Over the years, many wild guesses have been made about the provenance of the Serenity Prayer. Those to whom the prayer has been credited include -- to name only the more common attributions -- Aristotle, Cicero, Marcus Aurelius, Augustine, Boethius, Francis of Assisi, Thomas Aquinas, Baruch Spinoza, Oliver J. Hart, various World War II military leaders, and anonymous sources going back to the ancient Egyptians.

Another often-cited creation theory ascribes the prayer to an eighteenth-century German theologian, Friedrich Oetinger. This claim has been shown to be a double misunderstanding. In the 1950s, a professor at the University of Kiel, Theodor Wilhelm, used the prayer in a book of his.

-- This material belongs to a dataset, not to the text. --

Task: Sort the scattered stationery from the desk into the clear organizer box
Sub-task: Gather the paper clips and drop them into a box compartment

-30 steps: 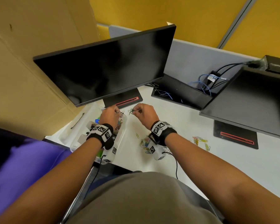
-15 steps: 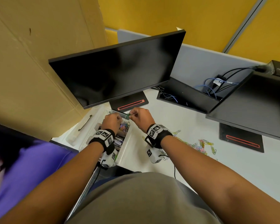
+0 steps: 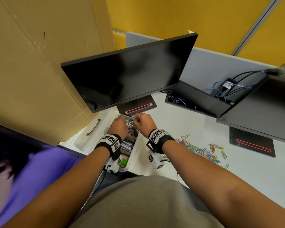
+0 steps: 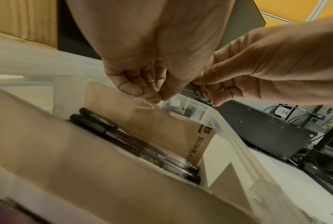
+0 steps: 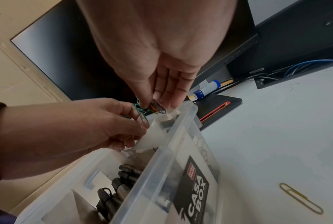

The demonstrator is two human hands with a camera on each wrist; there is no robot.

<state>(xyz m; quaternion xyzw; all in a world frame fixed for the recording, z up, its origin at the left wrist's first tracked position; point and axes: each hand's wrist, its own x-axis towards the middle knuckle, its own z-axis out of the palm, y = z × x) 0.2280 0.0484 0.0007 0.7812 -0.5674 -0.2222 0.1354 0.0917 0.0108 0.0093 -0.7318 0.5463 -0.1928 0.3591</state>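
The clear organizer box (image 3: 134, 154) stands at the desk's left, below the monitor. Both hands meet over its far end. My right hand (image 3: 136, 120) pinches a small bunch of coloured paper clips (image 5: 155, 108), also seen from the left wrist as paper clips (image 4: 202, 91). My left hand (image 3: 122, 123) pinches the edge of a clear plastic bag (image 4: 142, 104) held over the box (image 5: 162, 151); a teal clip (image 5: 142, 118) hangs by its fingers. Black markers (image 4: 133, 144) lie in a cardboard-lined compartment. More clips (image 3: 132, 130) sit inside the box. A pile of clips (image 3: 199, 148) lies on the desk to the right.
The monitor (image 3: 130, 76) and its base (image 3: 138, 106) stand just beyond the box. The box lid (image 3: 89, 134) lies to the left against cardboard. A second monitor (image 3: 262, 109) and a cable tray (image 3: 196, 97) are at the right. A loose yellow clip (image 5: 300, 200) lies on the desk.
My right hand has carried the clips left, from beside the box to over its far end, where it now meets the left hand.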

He published the book under the pseudonym Friedrich Oetinger -- causing the confusion with the earlier Oetinger.

In his biography of Niebuhr, Richard Fox relates that in 1970 Elson Ruff asked the Niebuhrs about the Oetinger attribution:


  • His and Ursula’s response to Ruff’s question suggested that he was beginning to second-guess his own authorship. "Subconscious or even unconscious traces, of course, always play their part in all forms of art—in music as well as literature—and J. S. Bach, T. S. Eliot, Shakespeare (and Jesus, for that matter) often echoed material from the past." He must have wondered if he had subconsciously recorded a prayer used by his father or one that he had read somewhere years before.

The extensive pre-1943 documentation I have found, none of which refers to Reinhold Niebuhr, is subject to two interpretations. One is that Niebuhr wrote the Serenity Prayer in the early or mid-1930s, it quickly disseminated through religious and other circles with the author's identification largely forgotten, and the database occurrences are traces of that dissemination. The 1950 Grapevine article quotes Niebuhr himself as saying: "Of course, it may have been spooking around for years, even centuries, but I don't think so. I honestly do believe that I wrote it myself." He asserted authorship many times over many years.

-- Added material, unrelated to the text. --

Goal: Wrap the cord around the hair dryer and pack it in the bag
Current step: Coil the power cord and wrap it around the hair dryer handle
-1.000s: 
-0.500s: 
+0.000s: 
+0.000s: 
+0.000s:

I would not rule out the scenario that Niebuhr introduced the prayer by the mid-1930s in an unpublished or private setting. For this to have been the case, though, this prehistory would have had to have inspired nationwide usage, left no record, and, both at the time and later, escaped the notice of his family -- including his wife, who worked closely with him for 40 years, yet said that his Serenity Prayer "certainly was not then in circulation." It must also be asked why Reinhold Niebuhr himself, in all the decades of being asked about the authorship of this much-scrutinized text, never suggested that he had used it in the 1930s.

I think the second interpretation is more likely: that the prayer was indeed "spooking around for years" and that Niebuhr unconsciously adapted the Serenity Prayer in the early 1940s from already-circulating formulations of unknown origin.

The formula of the Serenity Prayer is not intellectually sophisticated, but it has clearly been profound in its influence on the lives of many. Testaments to its power are legion. A friend of mine, when she became aware that I was writing this article, e-mailed me: "From the time I was about 10 years old, I have suffered from a mysterious ailment that only recently has been tentatively diagnosed. Over the years the pain gradually increased in strength and frequently escalated to completely unbearable. . . . There was one thing that kept me going and kept me alive and that was the Serenity Prayer."

Folklorists regard variant versions of a text as evidence of a descent that has not been fixed by writing and print. Sayings with this kind of variation may be proverbial, the circumstances of their coinage often unknowable. The Serenity Prayer is probably too long to function as a true proverb, but the considerable variations in wording and ordering of phrases in the newspaper versions suggest a deep, traditional ancestry, perhaps long predating both the women in the 1930s who now provide the oldest attestations and the courageous and wise Reinhold Niebuhr.